MATERIAL PROVIDED -
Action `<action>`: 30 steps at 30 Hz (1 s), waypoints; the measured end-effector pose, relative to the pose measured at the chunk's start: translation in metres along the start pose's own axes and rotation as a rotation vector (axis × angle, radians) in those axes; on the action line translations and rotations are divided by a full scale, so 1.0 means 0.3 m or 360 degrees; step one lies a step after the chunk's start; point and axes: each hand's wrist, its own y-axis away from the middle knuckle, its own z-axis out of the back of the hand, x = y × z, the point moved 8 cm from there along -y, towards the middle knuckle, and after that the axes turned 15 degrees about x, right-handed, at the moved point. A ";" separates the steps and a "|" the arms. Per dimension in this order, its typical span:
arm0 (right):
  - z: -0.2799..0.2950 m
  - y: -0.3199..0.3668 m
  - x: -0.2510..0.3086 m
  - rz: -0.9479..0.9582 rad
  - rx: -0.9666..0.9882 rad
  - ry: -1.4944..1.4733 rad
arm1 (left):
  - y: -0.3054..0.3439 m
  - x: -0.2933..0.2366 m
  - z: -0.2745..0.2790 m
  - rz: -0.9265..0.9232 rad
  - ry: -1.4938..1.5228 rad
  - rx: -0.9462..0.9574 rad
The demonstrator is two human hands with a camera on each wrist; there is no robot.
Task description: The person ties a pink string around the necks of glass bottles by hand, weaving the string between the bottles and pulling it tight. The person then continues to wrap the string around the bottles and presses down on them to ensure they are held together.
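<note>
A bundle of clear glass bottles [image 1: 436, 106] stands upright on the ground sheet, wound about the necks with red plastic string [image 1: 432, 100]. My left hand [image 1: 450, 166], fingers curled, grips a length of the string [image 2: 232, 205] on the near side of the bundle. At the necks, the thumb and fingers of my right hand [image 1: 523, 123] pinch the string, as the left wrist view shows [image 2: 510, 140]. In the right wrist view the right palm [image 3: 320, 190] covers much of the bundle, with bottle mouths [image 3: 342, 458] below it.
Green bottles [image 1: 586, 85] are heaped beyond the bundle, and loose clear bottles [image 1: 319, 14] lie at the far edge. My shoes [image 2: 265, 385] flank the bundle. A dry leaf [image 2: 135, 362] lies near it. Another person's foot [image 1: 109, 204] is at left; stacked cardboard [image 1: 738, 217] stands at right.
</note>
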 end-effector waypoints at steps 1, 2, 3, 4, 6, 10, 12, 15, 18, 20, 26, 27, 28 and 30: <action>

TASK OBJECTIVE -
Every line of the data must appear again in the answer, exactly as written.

RESPONSE BOX -
Action `<action>`: 30 steps at 30 Hz (1 s), waypoints; the measured end-effector pose, relative to the pose measured at the chunk's start: translation in metres along the start pose's own axes and rotation as a rotation vector (axis × angle, radians) in those axes; on the action line translations and rotations are divided by a full scale, so 1.0 means 0.3 m or 360 degrees; step one lies a step after the chunk's start; point and axes: each hand's wrist, its own y-axis away from the middle knuckle, its own z-axis out of the back of the hand, x = y × z, the point moved 8 cm from there along -y, towards the middle knuckle, and after that the axes turned 15 degrees about x, right-handed, at the moved point. A ";" separates the steps and a "|" the arms. Per dimension in this order, its typical span:
arm0 (right):
  - z: -0.2799..0.2950 m
  - y: -0.3199..0.3668 m
  - x: -0.2510..0.3086 m
  - rz: -0.9479..0.9582 rad
  - rx: -0.9666..0.9882 rad
  - ry: -1.4944..1.4733 rad
arm1 (left):
  - y: -0.3054..0.3439 m
  - x: -0.2933..0.2366 m
  - z: -0.2745..0.2790 m
  - rz: -0.9265..0.9232 rad
  - ry: -1.4938..1.5228 rad
  - rx: -0.9462..0.9574 rad
The demonstrator is two human hands with a camera on each wrist; there is no robot.
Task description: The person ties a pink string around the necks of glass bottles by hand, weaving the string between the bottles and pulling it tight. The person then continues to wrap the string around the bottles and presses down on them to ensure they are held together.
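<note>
A bundle of clear glass bottles [image 1: 436, 106] stands upright on the ground sheet, wound about the necks with red plastic string [image 1: 432, 100]. My left hand [image 1: 450, 166], fingers curled, grips a length of the string [image 2: 232, 205] on the near side of the bundle. At the necks, the thumb and fingers of my right hand [image 1: 523, 123] pinch the string, as the left wrist view shows [image 2: 510, 140]. In the right wrist view the right palm [image 3: 320, 190] covers much of the bundle, with bottle mouths [image 3: 342, 458] below it.
Green bottles [image 1: 586, 85] are heaped beyond the bundle, and loose clear bottles [image 1: 319, 14] lie at the far edge. My shoes [image 2: 265, 385] flank the bundle. A dry leaf [image 2: 135, 362] lies near it. Another person's foot [image 1: 109, 204] is at left; stacked cardboard [image 1: 738, 217] stands at right.
</note>
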 end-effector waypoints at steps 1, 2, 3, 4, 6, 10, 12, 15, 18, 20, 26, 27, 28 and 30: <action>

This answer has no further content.